As we’ve witnessed time and time again at pro-Palestinian rallies in Australia, groups that organise these demonstrations provide a safe space for bona fide antisemites to march proudly alongside the well-meaning but ill-informed people who have been taught to see the situation in the Holy Land through a false prism – such as by defining Israelis as white colonisers oppressing dark-skinned Palestinians in a misappropriation of critical race theory.

People like Roth are part of this same environment – effectively legitimating antisemitism by placing the blame on Israel rather than the perpetrators. 

Antisemitism does rise when Israel fights back against attacks. But the only moral response to such ugliness, particularly from the standpoint of universal human rights, is that “Nothing justifies hate crimes or harassment against Jews anywhere, regardless of the Israeli Government’s conduct.” 

One key to confronting this problem is the widely-employed working definition of antisemitism developed in 2016 by the International Holocaust Remembrance Alliance (IHRA), of which Australia is a member. 

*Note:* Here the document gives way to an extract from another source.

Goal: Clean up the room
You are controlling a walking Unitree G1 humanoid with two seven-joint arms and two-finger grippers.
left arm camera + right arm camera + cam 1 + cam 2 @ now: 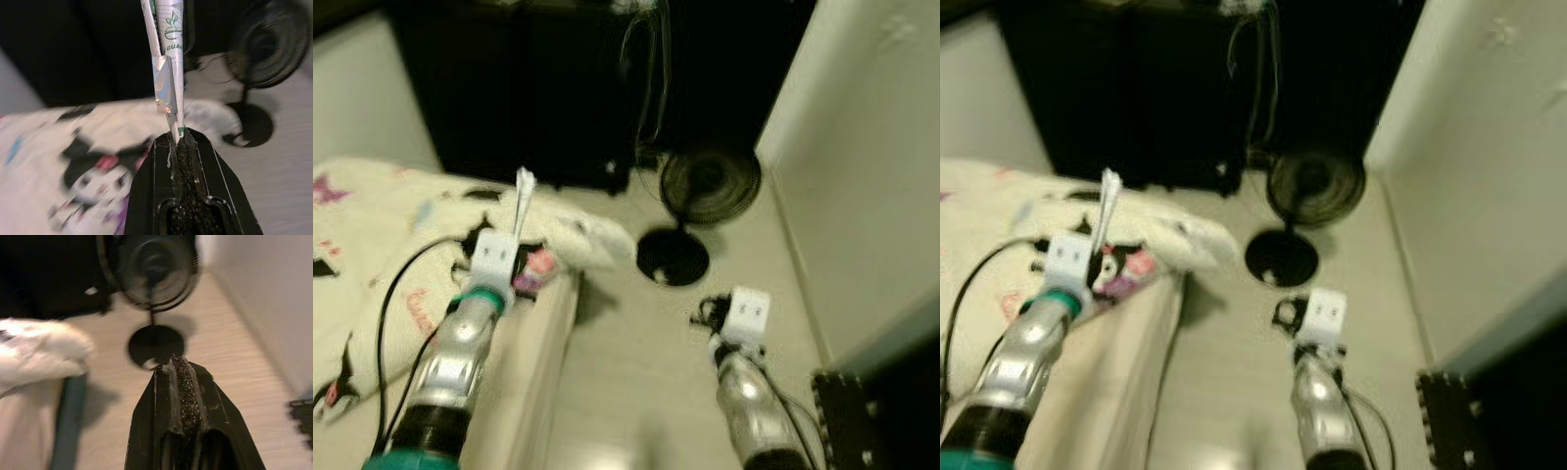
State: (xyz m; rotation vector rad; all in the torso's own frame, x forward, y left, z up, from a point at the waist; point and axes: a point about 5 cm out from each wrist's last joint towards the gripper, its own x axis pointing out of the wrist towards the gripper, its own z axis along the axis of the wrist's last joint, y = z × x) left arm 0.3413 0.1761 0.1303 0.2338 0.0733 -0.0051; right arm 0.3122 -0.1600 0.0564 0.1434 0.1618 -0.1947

This definition has been adopted by the governments of 32 countries, supported by the UN Secretary-General and the EU, and is in use by hundreds of public and private institutions.

Recognising that as a Jewish collective, Israel can be either a target of antisemitism or employed as a way to express antisemitism indirectly, the IHRA definition astutely offers some examples where criticism of Israel can cross a line into antisemitism – while rightly insisting that “criticism of Israel similar to that leveled against any other country cannot be regarded as antisemitic.”

The examples it offers are simply common sense – for example, blaming all Jews for Israel’s behaviour; using traditional antisemitic tropes in castigating Israel; accusing Jews of dual loyalty for supporting Israel; rejecting a Jewish right to self-determination, alone of all peoples; or insisting that the expression of that right in the State of Israel is inherently a racist endeavour. Any person of goodwill should see that doing any of these things at least raises questions about possible antisemitic motives. 

The IHRA definition effectively leaves no place for those who espouse antisemitism to hide amidst the broader activities of anti-Israel organisations. 

Therefore, some individuals affiliated with these anti-Israel groups, indignant at their dubious and potentially antisemitic behaviour being exposed, arranged an alternative to give themselves cover – the “Jerusalem Declaration” of 2020. This alternative definition differentiates itself from the IHRA’s mainly by providing a long list of anti-Israel stances and activities associated with the Boycott, Divestment and Sanctions (BDS) movement which it explicitly says should never be considered antisemitic. 

This misconceived and unconvincing ploy is particularly damaging because the IHRA definition is so central to any effort to turn back the current dangerous tide of antisemitism. 

Social media companies, in particular, need to adopt the IHRA definition to help recognise and limit the explosion of online hate which has fed and helped incite the parallel explosion of antisemitic attacks, harassment, and intimidation in the offline world. These companies have made some improvements at the margins recently, but have light years left to travel before they will be adequately meeting their responsibilities in this regard.

To convince them to meet these responsibilities, Jews and their non-Jewish allies need to stand together against antisemitism, like all other forms of prejudice and racism, wherever and whenever it arises, and end the unconvincing qualifying, equivocating and prevaricating that has prevailed in confronting the “longest hatred” for far too long.